WHAT YOU WILL DO ->
Scan the data below and report how many lines include the word "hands". Nothing else is wanted.

DATA SHOWN ->
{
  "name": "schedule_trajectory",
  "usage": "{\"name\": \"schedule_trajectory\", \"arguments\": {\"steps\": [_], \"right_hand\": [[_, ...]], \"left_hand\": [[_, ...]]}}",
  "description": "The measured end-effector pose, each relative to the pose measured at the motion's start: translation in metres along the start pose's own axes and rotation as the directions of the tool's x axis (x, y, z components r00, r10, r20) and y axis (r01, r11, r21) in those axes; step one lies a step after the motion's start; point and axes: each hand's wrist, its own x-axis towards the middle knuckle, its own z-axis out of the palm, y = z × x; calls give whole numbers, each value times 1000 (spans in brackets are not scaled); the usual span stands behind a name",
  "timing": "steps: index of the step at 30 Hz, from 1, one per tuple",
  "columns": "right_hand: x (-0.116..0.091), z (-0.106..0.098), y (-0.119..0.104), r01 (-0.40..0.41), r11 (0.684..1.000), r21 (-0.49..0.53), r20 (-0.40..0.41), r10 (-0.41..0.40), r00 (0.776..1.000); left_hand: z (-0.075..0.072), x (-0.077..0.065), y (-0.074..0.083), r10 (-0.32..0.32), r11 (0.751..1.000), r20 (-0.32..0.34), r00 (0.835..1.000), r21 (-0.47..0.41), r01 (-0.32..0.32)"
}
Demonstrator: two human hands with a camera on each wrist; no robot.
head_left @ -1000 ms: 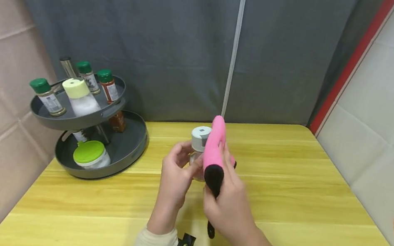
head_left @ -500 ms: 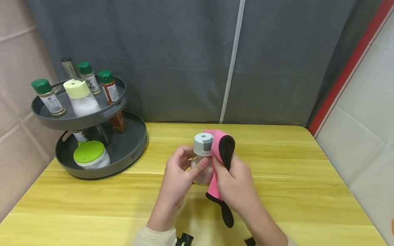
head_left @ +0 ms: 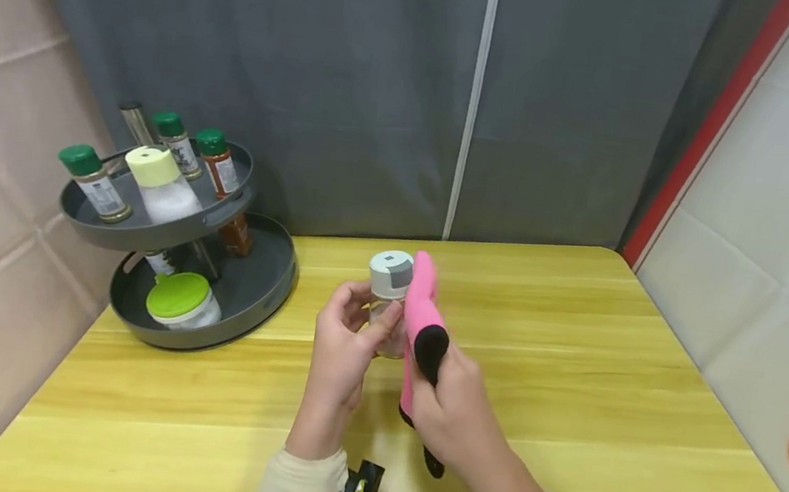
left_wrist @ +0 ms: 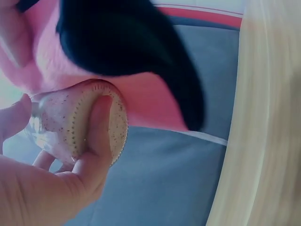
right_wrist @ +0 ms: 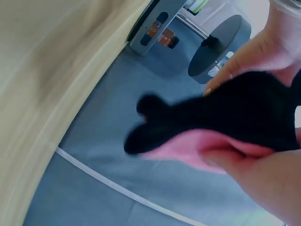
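Observation:
A small clear seasoning jar (head_left: 388, 279) with a white-and-grey lid stands roughly upright in my left hand (head_left: 339, 356), fingers and thumb around its body. In the left wrist view, reddish specks show inside the jar (left_wrist: 59, 122) and its ridged base faces the camera. My right hand (head_left: 456, 410) grips a pink cloth (head_left: 420, 300) with black edging, bunched against the right side of the jar. The cloth's black side (right_wrist: 225, 113) fills much of the right wrist view, with fingers and thumb on either side of it.
A grey two-tier rack (head_left: 274, 296) stands at the left of the wooden table (head_left: 606, 410). Its upper tier carries green-capped spice bottles (head_left: 100, 188) and a yellow-capped shaker (head_left: 164, 188); below sits a green-lidded container (head_left: 182, 300). A grey curtain (head_left: 354, 106) hangs behind.
The cloth has turned in my right hand and rubbed along the jar's right side, its black edge swinging toward me. The jar has shifted slightly left, with my left hand still holding it.

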Motion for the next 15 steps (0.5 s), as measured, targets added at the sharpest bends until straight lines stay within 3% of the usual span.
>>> {"name": "schedule_trajectory", "arguments": {"steps": [2, 5, 7, 9, 10, 12, 15], "right_hand": [[1, -4, 0, -156, 984, 81, 72, 150, 986], [13, -13, 0, -389, 903, 182, 175, 360, 916], [25, -20, 2, -492, 842, 222, 220, 449, 866], [37, -26, 3, -519, 824, 228, 215, 477, 852], [41, -29, 2, -513, 827, 232, 200, 475, 857], [44, -32, -2, -446, 863, 238, 136, 426, 895], [37, -30, -14, -228, 951, 210, 2, 233, 973]], "left_hand": [[-2, 0, 1, -6, 1000, 2, 1000, 4, 6], [-4, 0, 1, -15, 999, 30, 999, 28, 15], [-2, -1, -1, -19, 999, 56, 998, 42, 17], [1, -2, -4, -34, 998, 89, 995, 53, 30], [3, -3, -6, -43, 998, 103, 994, 56, 38], [8, -4, -10, -53, 997, 113, 992, 67, 46], [11, -5, -11, -78, 996, 111, 991, 48, 74]]}}
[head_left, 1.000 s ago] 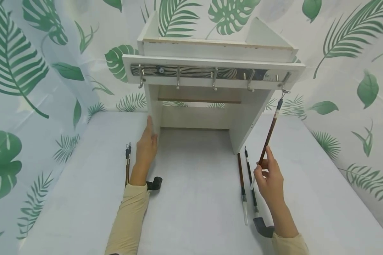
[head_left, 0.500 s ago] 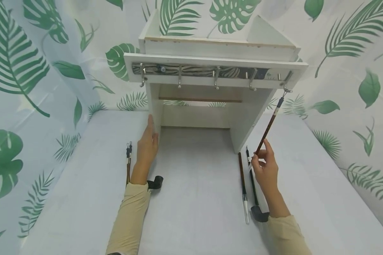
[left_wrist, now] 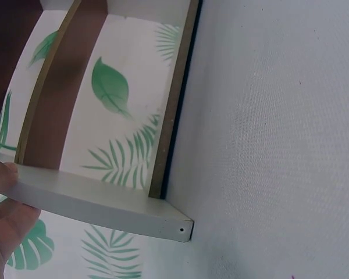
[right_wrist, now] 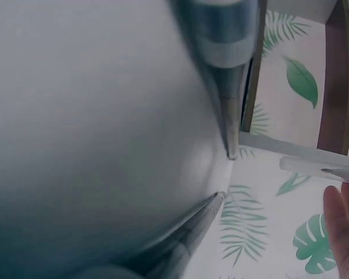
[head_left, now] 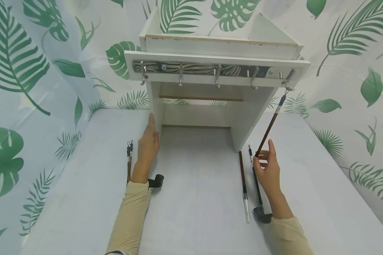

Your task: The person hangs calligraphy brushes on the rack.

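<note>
A brown writing brush (head_left: 268,131) hangs by its loop from the rightmost hook (head_left: 288,85) of the white shelf unit (head_left: 217,58). My right hand (head_left: 268,173) pinches the brush's lower end, index finger extended. In the right wrist view, its clear-capped tip (right_wrist: 314,167) lies just above my fingers (right_wrist: 340,224). My left hand (head_left: 148,147) grips the unit's left side panel (left_wrist: 122,203), thumb on one face and fingers on the other. Two brushes lie to the right of the unit, a brown one (head_left: 243,177) with a clear cap and a dark one (head_left: 257,186) partly behind my right hand.
Two more brushes (head_left: 129,163) lie left of my left forearm. Several metal hooks (head_left: 180,75) stick out along the unit's front rail. A leaf-patterned backdrop (head_left: 348,81) rises behind and beside the white table surface (head_left: 194,205). Black devices sit at both wrists.
My right hand has moved away from me and slightly left, carrying the brush's lower end with it. The brush stays on its hook. My left hand keeps its grip on the panel.
</note>
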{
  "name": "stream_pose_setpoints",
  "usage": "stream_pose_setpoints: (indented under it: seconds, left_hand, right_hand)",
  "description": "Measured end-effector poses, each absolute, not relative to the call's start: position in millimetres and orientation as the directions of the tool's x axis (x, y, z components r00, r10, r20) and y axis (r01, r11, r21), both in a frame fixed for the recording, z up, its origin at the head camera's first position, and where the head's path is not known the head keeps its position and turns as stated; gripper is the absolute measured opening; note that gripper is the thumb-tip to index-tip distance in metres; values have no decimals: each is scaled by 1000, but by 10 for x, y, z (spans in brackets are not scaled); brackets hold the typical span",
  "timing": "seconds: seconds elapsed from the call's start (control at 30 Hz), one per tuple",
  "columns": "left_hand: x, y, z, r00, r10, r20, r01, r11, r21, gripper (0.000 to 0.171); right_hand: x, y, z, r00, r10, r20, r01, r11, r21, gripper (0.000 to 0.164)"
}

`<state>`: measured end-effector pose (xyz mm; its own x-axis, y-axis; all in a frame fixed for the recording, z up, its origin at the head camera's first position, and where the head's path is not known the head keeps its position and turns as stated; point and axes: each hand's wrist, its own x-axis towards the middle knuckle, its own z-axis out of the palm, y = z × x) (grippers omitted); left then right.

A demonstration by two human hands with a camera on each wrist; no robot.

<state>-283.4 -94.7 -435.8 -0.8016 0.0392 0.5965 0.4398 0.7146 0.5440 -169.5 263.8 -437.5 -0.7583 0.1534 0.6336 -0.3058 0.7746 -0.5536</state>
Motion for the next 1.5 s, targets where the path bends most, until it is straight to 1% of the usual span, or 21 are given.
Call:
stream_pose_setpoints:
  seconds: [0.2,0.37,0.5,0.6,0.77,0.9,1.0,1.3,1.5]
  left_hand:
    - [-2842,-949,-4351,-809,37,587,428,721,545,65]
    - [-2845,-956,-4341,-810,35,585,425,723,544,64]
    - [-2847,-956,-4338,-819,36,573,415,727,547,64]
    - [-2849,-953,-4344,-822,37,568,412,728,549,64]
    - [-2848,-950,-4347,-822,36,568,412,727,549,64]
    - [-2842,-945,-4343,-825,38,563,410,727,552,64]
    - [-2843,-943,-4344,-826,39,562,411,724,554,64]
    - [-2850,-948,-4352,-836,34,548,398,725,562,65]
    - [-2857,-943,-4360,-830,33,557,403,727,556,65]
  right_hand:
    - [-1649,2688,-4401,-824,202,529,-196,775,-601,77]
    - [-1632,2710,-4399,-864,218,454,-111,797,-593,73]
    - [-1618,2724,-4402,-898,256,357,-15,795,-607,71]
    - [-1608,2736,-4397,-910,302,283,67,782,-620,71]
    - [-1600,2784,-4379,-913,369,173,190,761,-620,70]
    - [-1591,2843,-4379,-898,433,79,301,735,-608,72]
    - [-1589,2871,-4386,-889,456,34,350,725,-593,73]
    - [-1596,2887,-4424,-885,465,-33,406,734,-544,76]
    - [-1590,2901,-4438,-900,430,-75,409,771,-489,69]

WRITTEN ANSWER ->
2